The Advantages and Disadvantages of TV Advertising in 2025

Advantages and Disadvantages of TV Advertising

Television advertising has been declared dead more times than print, yet it generated $60.6 billion in 2024 according to Statista; hardly a dying medium. The reality is more nuanced: TV advertising isn't dying, it's evolving. 

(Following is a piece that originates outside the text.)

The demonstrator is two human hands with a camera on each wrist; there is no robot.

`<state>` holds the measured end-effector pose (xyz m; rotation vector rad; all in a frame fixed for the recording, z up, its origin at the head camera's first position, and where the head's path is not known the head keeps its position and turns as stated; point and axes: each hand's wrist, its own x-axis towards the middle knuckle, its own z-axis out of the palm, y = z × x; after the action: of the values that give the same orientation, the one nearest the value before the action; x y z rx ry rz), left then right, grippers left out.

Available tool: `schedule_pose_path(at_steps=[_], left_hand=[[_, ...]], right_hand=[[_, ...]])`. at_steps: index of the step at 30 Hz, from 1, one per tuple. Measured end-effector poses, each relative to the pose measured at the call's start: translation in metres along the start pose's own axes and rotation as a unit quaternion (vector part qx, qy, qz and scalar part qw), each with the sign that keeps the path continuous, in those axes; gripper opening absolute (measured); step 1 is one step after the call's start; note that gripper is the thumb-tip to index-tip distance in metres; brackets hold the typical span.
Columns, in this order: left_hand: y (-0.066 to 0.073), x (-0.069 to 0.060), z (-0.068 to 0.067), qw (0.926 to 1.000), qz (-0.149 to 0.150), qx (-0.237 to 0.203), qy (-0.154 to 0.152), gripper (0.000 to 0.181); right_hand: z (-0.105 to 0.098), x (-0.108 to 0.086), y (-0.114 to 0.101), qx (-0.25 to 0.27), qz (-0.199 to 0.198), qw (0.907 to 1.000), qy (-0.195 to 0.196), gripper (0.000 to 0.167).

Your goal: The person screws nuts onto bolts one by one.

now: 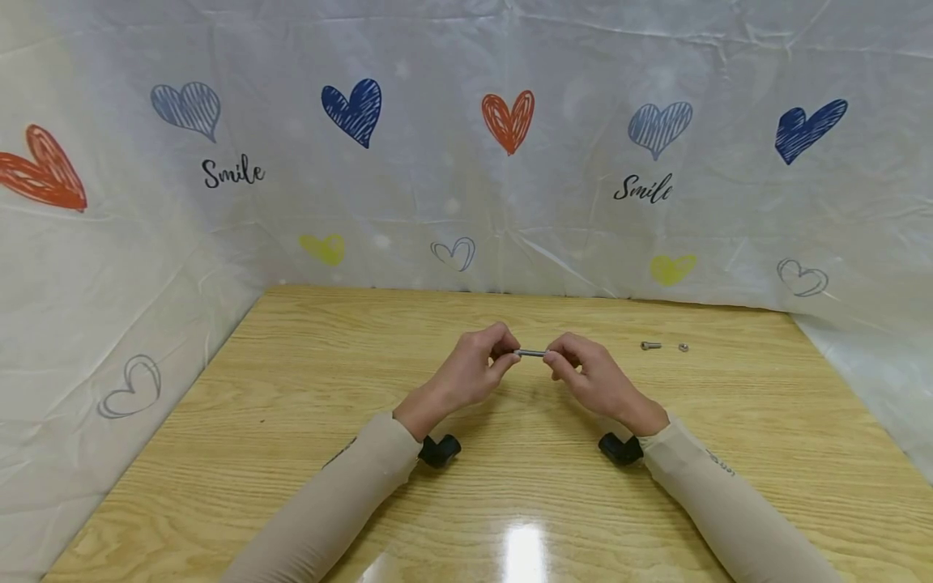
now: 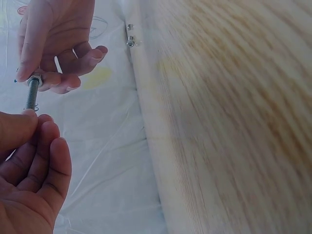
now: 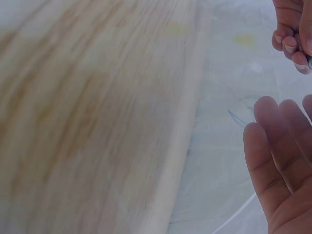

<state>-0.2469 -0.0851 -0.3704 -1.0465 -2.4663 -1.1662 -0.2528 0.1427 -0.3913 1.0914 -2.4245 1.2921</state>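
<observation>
Over the middle of the table, a threaded metal bolt [image 1: 531,353] spans the gap between the two hands, lying roughly level. My left hand [image 1: 474,364] pinches one end between thumb and fingertips, which hide that end. At the opposite end, the thumb and index finger of my right hand [image 1: 594,376] pinch a hex nut [image 2: 35,79] on the bolt. The threads [image 2: 31,95] show between nut and left thumb in the left wrist view. In the right wrist view the other fingers [image 3: 278,156] of the right hand extend loosely; its thumb is out of frame.
A shorter bolt [image 1: 651,346] and a loose nut [image 1: 683,347] lie on the wooden table [image 1: 328,340], to the right of the hands. White cloth [image 1: 568,219] printed with hearts hangs behind the table and along its sides. Black wrist devices [image 1: 440,451] sit under both wrists.
</observation>
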Motion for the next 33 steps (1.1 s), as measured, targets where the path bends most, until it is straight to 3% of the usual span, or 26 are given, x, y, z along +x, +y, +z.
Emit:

Traditional linear TV now shares space with connected TV, streaming platforms, and hybrid models that blur old definitions. For brands evaluating their media mix, understanding TV advertising's modern advantages and disadvantages isn't just about broadcast versus digital, it's about finding the right combination of reach, targeting, and creative impact. 

Smart marketers aren't choosing between TV and other channels; they're determining how TV fits within an integrated marketing strategy that drives real results. Here’s everything you need to know about TV advertising.

Key Takeaways

TV remains unmatched for mass reach, cultural relevance, and brand trust, ideal for awareness campaigns and premium positioning.

Production and media costs are high, with limited targeting and flexibility, making traditional TV challenging for startups and agile marketers.

Connected TV bridges the gap, offering digital-level targeting, faster turnaround, and better attribution with lower investment thresholds.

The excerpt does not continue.